GUADALUPE, NL.— Lo que inicialmente se reportó como un audaz asalto a mano armada en una sucursal del Banco del Bienestar en este municipio, resultó ser un «auto-robo» planeado desde el interior. La Fiscalía General de Justicia de Nuevo León detuvo y vinculó a proceso a la gerente de la sucursal y a dos de sus familiares, quienes presuntamente simularon el atraco para ocultar un desfalco previo en las finanzas del banco oficial.
El incidente, que se ha consolidado como el robo bancario más cuantioso en la entidad en lo que va del año, ocurrió el pasado lunes 22 de junio en la sucursal ubicada en la colonia Torremolinos La Fe.
El falso asalto
Según las primeras declaraciones del personal de la institución, dos sujetos armados ingresaron a las oficinas, amagaron a los empleados, los encerraron en el área de baños y sustrajeron de la bóveda un botín superior a los 5 millones de pesos, dándose a la fuga con rumbo desconocido.

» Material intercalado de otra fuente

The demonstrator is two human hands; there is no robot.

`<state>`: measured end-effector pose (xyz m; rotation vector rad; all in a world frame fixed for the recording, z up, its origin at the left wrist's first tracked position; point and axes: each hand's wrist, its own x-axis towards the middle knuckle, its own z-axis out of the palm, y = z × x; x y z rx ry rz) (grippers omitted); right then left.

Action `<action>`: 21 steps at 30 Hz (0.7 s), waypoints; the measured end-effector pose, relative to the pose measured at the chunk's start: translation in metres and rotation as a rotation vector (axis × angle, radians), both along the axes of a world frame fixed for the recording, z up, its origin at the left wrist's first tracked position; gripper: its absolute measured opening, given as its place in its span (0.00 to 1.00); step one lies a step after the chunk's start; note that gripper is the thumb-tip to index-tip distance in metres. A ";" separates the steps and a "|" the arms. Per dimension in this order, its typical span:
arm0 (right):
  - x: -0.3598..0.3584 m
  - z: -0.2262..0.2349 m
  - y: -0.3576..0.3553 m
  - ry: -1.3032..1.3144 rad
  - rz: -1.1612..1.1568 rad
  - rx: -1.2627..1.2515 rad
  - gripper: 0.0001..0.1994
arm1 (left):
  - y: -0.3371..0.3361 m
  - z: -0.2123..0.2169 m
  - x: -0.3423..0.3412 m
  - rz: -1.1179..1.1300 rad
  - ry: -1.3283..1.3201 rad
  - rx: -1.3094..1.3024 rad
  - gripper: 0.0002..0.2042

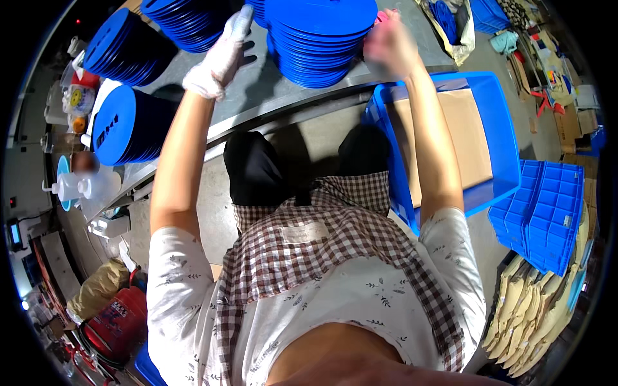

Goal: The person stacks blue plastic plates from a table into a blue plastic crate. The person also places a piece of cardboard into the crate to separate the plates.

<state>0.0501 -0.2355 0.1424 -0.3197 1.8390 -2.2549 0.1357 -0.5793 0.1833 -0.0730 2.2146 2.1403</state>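
A tall stack of blue plastic discs (pixel 318 38) stands on the grey table in front of me, between my hands. My left hand (pixel 222 56), in a white glove, is to its left with fingers stretched out and nothing seen in them. On the other side of the stack is my right hand (pixel 391 48), bare and smeared by blur, so its finger posture is unclear. Something bright pink (pixel 386 16) shows at its fingertips; its kind cannot be made out. More blue disc stacks (pixel 125 48) stand at the left, one leaning (pixel 116 125) near the table edge.
A blue crate (pixel 505 128) with brown cardboard inside stands right of my knees, under my right forearm. Further right are stacked blue crates (pixel 541 212) and a pile of tan sacks (pixel 524 309). Bottles and jugs (pixel 84 186) crowd the left; a red fire extinguisher (pixel 116 325) is lower left.
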 end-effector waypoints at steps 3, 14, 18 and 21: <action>-0.034 0.005 -0.017 -0.285 -0.010 0.001 0.36 | 0.013 0.015 -0.038 -0.027 -0.216 -0.075 0.46; -0.045 -0.006 -0.028 -0.295 0.149 -0.109 0.34 | -0.003 -0.008 -0.070 -0.304 -0.264 0.395 0.53; -0.035 0.005 -0.027 -0.271 0.002 -0.049 0.33 | 0.003 -0.001 -0.059 -0.336 -0.305 0.400 0.55; -0.050 -0.015 -0.025 -0.286 0.168 -0.071 0.29 | 0.040 0.042 -0.030 -0.175 -0.252 0.239 0.56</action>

Sin embargo, tras una semana de investigaciones, análisis de las cámaras de seguridad del circuito cerrado y de la zona, así como diversas contradicciones en los testimonios, los agentes ministeriales dieron un giro radical al caso al descubrir que el crimen fue planeado y ejecutado con complicidad interna.
Captura y modus operandi
La Fiscalía del Estado cumplimentó órdenes de aprehensión y logró la vinculación a proceso, bajo la medida de prisión preventiva, en contra de tres implicados:
Delia «N», de 32 años: Gerente de la sucursal y señalada como la autora intelectual del plan.
Armando «N», de 50 años, y Alexis «N», de 25 años: Familiares de la trabajadora bancaria y presuntos autores materiales encargados de simular el ingreso armado.
Las líneas de investigación de las autoridades ministeriales apuntan a que la gerente organizó el robo ficticio con el objetivo de justificar y tapar un faltante millonario de efectivo que ya arrastraba la sucursal bajo su administración, buscando evadir las auditorías internas de la institución.
Recuperación de bienes
Tras realizar una serie de cateos relacionados con los detenidos, las autoridades lograron recuperar cerca de 2 millones de pesos en efectivo. Asimismo, se aseguraron seis vehículos, varios de los cuales habrían sido adquiridos por los cómplices apenas unos días después de perpetrar el atraco.
Este caso vuelve a poner bajo la lupa los mecanismos de control interno, la fiscalización y los perfiles de contratación en las sucursales del Banco del Bienestar, las cuales han sido objeto de cuestionamientos previos por la vulnerabilidad de sus sistemas de seguridad en distintas regiones del país.